He tries to get them to consider the fact that the species in question
is an important one, and that they shouldn’t just wipe it out. The soldiers, on the other hand, all seem to
be on Ripley’s side. Burke finishes off by stating he cannot authorize the
course of action they’re set on, but Ripley reminds them that this is a
military operation, and therefore, with Gorman currently out of commission,
Hicks is the highest-ranking officer there.
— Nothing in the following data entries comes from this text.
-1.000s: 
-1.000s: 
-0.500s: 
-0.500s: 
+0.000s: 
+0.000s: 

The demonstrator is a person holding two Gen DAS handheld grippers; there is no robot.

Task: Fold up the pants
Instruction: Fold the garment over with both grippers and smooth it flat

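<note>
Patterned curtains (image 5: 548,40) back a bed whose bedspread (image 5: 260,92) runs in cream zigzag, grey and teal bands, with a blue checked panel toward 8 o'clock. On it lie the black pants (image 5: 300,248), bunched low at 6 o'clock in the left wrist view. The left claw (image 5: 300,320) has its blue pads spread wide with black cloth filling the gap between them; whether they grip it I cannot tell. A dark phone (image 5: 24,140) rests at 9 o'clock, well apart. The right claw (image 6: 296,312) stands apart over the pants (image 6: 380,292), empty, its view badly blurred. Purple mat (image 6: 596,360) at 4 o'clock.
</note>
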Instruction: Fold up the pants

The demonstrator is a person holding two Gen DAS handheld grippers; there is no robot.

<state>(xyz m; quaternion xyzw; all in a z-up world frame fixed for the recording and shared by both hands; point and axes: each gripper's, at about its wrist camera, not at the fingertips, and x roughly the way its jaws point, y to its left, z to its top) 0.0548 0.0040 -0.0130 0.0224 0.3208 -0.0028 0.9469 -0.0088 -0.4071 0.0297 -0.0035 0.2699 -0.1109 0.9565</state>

Hicks agrees to Ripley’s plan.
They signal the The Sulaco
to pick them up, but tragically, a Xenomorph has somehow gotten inside the drop
ship as it approches and kills the pilot, causing the ship to crash and
stranding Ripley, Burke, Newt and the surviving soldiers. Newt tells Ripley that they should get back
inside the colony enclousure, since night is approaching, and the Xenomorphs
typically come out when it’s dark.
On a personal side note, this
reminds me of a little observation I made during the first movie. With the exception of Kane, who was the baby
Xenomorph’s host, the crewmembers of The
Nostromo who were killed by the alien were attacked in a dark room. I can’t help but wonder if this is just
coincidence, a choice of artistic direction, or if Xenomorphs actually do have
an adverse reaction to bright lights, like Gizmo the Mogwaii and his Gremlin
offspring in Gremlins. Then again, perhaps I’m trying to read
something out of nothing.
Inside the colony enclosure, the
survivors take stock of what they’ve managed to salvage in terms of
weapons. It’s then revealed that it will
take 17 days before a rescue ship will be sent to pick them up. Hudson
starts whining again, but Ripley tells him to shut up, relax and do something
useful. To keep the Xenomorphs out, they
set up traps at every possible entrance, complete with guns that have been
programmed to shoot at anything that moves.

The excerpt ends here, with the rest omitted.